In the previous blog post, we described Automated Analytics and explored capabilities as it relates to preparing and transforming data. This article will introduce the complementary component, Expert Analytics, which is positioned by SAP as a more advanced modelling tool to cater for a more finely-tuned modelling process. Expert Analytics is a drag and drop style analytics workbench where you can “build predictive models to discover hidden insights and relationships in your data”. It has access to a few modelling engines, which we’ll discuss below, while articulating which modelling engine is most appropriate to use in which situation. Expert Analytics has access to a few modelling engines, and we will try and articulate which modelling engine is most appropriate to use in which situation. More information is available in this SAP blog post.

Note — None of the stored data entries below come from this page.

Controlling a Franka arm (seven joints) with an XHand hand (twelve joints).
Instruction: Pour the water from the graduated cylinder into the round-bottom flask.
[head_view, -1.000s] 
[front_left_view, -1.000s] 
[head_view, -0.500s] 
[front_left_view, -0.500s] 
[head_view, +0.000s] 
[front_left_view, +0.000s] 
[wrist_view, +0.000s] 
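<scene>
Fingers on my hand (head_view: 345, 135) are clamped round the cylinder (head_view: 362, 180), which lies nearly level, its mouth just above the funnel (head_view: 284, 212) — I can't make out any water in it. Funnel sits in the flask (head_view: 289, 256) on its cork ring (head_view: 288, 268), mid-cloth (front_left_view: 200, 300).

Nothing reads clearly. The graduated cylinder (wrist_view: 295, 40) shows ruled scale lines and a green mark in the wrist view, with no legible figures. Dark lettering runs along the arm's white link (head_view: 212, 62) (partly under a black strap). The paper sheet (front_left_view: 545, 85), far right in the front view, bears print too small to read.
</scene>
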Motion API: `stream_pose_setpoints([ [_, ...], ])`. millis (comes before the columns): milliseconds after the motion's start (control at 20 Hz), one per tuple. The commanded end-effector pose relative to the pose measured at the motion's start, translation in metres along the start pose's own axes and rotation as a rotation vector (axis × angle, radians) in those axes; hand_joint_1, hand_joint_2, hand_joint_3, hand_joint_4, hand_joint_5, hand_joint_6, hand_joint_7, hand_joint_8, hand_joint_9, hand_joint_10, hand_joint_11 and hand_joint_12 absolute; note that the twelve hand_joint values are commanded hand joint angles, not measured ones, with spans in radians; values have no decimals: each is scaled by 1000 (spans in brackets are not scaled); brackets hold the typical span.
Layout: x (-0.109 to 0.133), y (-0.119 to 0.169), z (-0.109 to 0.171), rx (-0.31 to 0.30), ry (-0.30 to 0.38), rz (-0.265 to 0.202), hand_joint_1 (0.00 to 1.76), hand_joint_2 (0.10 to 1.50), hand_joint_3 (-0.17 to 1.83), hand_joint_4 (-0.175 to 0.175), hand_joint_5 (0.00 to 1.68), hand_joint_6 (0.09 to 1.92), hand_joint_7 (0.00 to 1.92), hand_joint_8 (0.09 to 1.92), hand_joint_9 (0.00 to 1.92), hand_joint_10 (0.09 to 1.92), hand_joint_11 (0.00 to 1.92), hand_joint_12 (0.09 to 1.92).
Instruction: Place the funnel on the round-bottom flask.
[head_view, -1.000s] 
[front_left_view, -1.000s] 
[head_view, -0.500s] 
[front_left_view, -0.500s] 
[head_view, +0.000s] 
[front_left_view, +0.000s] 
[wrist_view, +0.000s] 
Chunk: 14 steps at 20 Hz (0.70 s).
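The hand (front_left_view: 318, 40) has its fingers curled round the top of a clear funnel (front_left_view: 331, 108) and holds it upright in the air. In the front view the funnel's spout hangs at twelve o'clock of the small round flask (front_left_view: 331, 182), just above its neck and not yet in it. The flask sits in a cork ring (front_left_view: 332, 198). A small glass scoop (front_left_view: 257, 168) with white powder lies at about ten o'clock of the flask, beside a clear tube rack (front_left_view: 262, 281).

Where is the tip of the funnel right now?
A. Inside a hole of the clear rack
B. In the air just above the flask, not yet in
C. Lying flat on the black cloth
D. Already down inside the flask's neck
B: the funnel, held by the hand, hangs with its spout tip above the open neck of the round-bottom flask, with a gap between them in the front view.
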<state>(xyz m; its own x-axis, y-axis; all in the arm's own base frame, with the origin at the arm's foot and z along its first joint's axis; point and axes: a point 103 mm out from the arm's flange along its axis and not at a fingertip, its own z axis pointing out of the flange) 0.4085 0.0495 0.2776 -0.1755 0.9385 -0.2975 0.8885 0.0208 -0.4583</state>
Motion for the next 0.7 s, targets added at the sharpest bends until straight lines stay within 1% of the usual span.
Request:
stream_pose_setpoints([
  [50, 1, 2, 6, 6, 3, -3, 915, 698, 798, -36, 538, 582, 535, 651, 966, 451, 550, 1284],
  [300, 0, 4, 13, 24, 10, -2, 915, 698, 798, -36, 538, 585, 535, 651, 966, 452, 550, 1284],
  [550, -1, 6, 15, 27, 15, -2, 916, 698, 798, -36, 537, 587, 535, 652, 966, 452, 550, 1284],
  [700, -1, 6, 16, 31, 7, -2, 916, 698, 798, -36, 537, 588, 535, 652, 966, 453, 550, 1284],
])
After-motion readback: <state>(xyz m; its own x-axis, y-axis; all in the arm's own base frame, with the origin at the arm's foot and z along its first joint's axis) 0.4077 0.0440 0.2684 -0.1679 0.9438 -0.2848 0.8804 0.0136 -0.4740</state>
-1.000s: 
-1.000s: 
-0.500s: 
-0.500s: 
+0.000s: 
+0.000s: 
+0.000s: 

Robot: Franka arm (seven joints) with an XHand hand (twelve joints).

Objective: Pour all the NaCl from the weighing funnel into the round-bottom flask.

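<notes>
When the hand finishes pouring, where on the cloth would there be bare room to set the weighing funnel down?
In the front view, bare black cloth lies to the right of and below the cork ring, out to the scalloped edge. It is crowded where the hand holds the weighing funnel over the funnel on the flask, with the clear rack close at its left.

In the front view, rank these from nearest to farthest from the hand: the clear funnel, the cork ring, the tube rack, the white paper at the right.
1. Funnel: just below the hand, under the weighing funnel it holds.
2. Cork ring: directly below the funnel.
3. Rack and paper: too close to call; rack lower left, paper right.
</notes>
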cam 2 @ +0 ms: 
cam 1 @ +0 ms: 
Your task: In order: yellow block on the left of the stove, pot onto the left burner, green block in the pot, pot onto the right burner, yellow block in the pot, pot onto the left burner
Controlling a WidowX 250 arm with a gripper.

We are only considering the use of Expert Analytics when connected to a HANA data source, as opposed to other options, such as local CSV data. This affects the available algorithms and models. When connecting to a HANA data source, all of the algorithms are HANA versions that run either on the HANA server or on the connected R server. For a CSV data source, there is a more limited range of available algorithms that run locally on the client machine, but this does include R algorithms that run on an installed R instance.
The screengrab below shows the “Predict” screen in Expert Analytics, where the modelling pipeline is built. The data source at the far left is run through a filter, a data type transformer and then into a custom R extension. This means that quite complicated pipelines can be achieved, with the availability to run multiple models with comparisons.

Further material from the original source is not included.